SUPPLIED MATERIAL:
────────────────────
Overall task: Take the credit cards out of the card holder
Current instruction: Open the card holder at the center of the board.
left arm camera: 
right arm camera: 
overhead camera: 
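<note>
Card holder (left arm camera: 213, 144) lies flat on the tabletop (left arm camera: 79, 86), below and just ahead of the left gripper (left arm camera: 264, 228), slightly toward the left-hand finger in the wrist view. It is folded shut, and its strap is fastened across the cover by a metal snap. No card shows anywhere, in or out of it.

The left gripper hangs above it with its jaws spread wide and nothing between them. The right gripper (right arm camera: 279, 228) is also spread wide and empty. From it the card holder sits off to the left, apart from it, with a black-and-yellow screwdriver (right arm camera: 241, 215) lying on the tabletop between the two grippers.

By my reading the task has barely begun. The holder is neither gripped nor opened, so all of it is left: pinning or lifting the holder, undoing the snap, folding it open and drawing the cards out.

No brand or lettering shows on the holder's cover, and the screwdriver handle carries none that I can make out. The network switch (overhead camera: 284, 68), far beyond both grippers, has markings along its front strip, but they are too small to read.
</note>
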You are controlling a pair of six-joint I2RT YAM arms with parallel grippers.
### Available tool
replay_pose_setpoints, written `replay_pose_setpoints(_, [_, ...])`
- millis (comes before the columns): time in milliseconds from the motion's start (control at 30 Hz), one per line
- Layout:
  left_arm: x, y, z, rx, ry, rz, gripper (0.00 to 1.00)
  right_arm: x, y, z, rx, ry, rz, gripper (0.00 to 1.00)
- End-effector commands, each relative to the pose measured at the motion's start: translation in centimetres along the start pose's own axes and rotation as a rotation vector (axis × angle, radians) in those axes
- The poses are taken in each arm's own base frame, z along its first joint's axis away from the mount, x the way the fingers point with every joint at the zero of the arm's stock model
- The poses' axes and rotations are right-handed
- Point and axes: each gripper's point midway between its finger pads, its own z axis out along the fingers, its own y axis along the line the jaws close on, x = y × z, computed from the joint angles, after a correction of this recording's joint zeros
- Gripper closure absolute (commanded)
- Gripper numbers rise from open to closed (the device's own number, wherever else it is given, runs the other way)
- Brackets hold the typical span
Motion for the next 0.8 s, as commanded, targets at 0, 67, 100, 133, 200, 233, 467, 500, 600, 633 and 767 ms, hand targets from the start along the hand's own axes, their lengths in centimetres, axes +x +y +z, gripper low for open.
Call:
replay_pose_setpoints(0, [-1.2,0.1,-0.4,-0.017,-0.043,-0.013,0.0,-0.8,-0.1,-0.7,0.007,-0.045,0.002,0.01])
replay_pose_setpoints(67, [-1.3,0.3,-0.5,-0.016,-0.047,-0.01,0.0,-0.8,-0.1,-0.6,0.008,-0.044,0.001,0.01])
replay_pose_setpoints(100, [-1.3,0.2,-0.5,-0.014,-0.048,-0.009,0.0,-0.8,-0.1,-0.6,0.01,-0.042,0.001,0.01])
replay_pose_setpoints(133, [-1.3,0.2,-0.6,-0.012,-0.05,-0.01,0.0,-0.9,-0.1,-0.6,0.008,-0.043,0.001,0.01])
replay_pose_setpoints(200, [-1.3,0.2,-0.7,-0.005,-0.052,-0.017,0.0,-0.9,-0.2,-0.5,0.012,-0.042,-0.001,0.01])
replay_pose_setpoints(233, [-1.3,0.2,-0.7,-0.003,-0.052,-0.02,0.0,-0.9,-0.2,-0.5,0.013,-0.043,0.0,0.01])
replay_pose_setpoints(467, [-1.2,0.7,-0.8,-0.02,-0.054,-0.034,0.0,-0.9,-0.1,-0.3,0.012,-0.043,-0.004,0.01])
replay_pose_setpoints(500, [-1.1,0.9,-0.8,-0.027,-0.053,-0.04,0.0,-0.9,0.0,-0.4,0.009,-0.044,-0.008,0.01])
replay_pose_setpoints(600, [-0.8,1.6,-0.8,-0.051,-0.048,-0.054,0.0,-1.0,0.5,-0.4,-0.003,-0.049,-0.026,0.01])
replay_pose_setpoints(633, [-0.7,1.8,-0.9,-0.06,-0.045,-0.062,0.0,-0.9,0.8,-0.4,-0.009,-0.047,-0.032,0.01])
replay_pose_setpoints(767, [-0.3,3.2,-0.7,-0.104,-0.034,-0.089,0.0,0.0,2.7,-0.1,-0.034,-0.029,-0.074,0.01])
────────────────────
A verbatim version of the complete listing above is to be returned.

SOLVED EXERCISE:
Overall task: Take the credit cards out of the card holder
Current instruction: Open the card holder at the center of the board.
left arm camera: 
right arm camera: 
overhead camera: 
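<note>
Card holder (left arm camera: 213, 144) lies flat on the tabletop (left arm camera: 79, 86), below and just ahead of the left gripper (left arm camera: 264, 228), slightly toward the left-hand finger in the wrist view. It is folded shut, and its strap is fastened across the cover by a metal snap. No card shows anywhere, in or out of it.

The left gripper hangs above it with its jaws spread wide and nothing between them. The right gripper (right arm camera: 279, 228) is also spread wide and empty. From it the card holder sits off to the left, apart from it, with a black-and-yellow screwdriver (right arm camera: 241, 215) lying on the tabletop between the two grippers.

By my reading the task has barely begun. The holder is neither gripped nor opened, so all of it is left: pinning or lifting the holder, undoing the snap, folding it open and drawing the cards out.

No brand or lettering shows on the holder's cover, and the screwdriver handle carries none that I can make out. The network switch (overhead camera: 284, 68), far beyond both grippers, has markings along its front strip, but they are too small to read.
</note>
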You are controlling a pair of six-joint I2RT YAM arms with parallel grippers.
### Available tool
replay_pose_setpoints, written `replay_pose_setpoints(_, [_, ...])`
- millis (comes before the columns): time in milliseconds from the motion's start (control at 30 Hz), one per line
- Layout:
  left_arm: x, y, z, rx, ry, rz, gripper (0.00 to 1.00)
  right_arm: x, y, z, rx, ry, rz, gripper (0.00 to 1.00)
- End-effector commands, each relative to the pose measured at the motion's start: translation in centimetres along the start pose's own axes and rotation as a rotation vector (axis × angle, radians) in those axes
- The poses are taken in each arm's own base frame, z along its first joint's axis away from the mount, x the way the fingers point with every joint at the zero of the arm's stock model
- The poses' axes and rotations are right-handed
- Point and axes: each gripper's point midway between its finger pads, its own z axis out along the fingers, its own y axis along the line the jaws close on, x = y × z, computed from the joint angles, after a correction of this recording's joint zeros
- Gripper closure absolute (commanded)
- Gripper numbers rise from open to closed (the device's own number, wherever else it is given, runs the other way)
- Brackets hold the typical span
Motion for the next 0.8 s, as commanded, targets at 0, 67, 100, 133, 200, 233, 467, 500, 600, 633 and 767 ms, hand targets from the start along the hand's own axes, their lengths in centimetres, axes +x +y +z, gripper low for open.
Call:
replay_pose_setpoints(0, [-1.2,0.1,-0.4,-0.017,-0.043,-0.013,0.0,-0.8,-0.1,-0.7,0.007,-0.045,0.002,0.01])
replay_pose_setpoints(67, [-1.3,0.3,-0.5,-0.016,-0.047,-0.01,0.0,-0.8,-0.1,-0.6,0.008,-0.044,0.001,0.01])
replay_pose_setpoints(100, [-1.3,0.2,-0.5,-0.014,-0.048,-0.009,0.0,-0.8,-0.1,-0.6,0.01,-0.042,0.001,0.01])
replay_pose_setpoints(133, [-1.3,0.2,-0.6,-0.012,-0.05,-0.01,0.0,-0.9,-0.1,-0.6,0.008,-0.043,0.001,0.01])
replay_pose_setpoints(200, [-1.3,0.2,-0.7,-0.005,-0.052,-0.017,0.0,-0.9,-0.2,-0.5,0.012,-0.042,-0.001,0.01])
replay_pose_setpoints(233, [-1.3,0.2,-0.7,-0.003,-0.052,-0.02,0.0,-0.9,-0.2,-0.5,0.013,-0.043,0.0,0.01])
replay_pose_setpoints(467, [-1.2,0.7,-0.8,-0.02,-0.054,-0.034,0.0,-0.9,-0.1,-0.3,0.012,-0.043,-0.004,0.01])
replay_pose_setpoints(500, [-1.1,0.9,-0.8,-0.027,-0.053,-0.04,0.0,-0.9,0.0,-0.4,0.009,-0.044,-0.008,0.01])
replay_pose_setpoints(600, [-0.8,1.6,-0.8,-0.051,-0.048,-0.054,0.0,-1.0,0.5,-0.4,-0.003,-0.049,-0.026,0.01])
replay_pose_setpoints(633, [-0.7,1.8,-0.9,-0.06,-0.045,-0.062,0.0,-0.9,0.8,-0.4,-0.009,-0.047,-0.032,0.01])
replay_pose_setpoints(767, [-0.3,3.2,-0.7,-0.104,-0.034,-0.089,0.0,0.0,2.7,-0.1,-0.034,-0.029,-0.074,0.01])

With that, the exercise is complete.